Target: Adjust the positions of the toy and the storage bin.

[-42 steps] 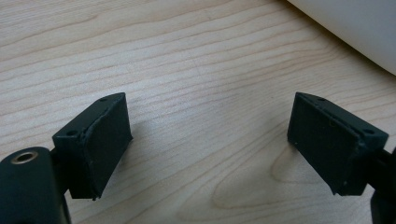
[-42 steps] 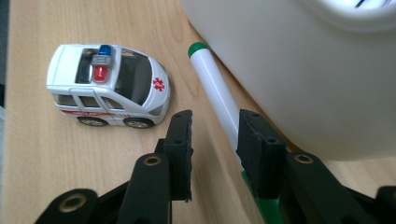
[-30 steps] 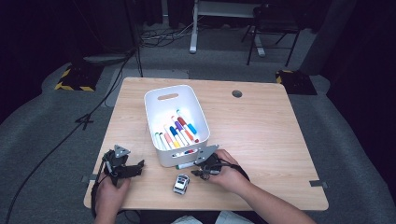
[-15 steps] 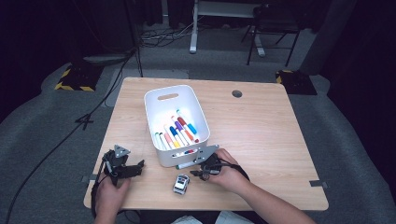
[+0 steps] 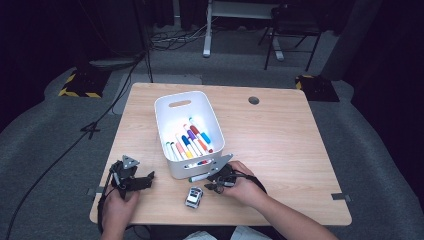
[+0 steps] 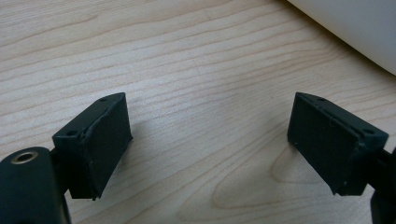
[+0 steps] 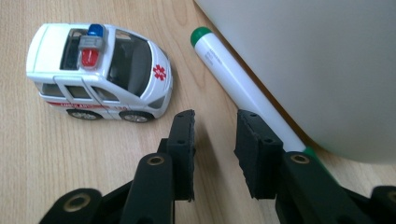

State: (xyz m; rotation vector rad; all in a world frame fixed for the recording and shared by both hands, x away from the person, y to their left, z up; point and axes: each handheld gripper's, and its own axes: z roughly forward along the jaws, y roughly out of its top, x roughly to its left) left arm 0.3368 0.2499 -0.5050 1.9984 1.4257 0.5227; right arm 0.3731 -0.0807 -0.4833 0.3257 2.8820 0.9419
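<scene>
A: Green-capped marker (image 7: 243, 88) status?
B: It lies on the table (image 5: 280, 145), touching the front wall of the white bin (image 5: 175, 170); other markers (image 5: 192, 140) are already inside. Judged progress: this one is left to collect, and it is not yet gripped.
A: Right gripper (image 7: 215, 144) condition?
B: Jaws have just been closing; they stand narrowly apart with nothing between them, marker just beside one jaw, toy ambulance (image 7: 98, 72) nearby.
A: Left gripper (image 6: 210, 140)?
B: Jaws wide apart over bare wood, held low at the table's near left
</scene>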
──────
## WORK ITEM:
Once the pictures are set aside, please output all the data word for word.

## OUTPUT FOR THIS TASK:
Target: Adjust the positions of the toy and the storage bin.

[-42 steps] 
[-42 steps] 
[-30 steps] 
[-15 steps] 
[+0 steps] 
[+0 steps] 
[+0 steps] 

State: (xyz m; rotation vector rad; all in a world frame fixed for the recording and shared by both hands, x away from the person, y to their left, z up; point and axes: each handheld gripper's, and its own axes: z roughly forward along the jaws, y roughly out of its top, x roughly to its left) left arm 0.3368 0.2499 -0.5050 1.9984 1.4257 0.5227; right arm 0.3731 -0.0807 -0.4833 0.3257 2.8820 0.9419
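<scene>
A: Green-capped marker (image 7: 243, 88) status?
B: It lies on the table (image 5: 280, 145), touching the front wall of the white bin (image 5: 175, 170); other markers (image 5: 192, 140) are already inside. Judged progress: this one is left to collect, and it is not yet gripped.
A: Right gripper (image 7: 215, 144) condition?
B: Jaws have just been closing; they stand narrowly apart with nothing between them, marker just beside one jaw, toy ambulance (image 7: 98, 72) nearby.
A: Left gripper (image 6: 210, 140)?
B: Jaws wide apart over bare wood, held low at the table's near left
</scene>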

No more work is required for the exercise.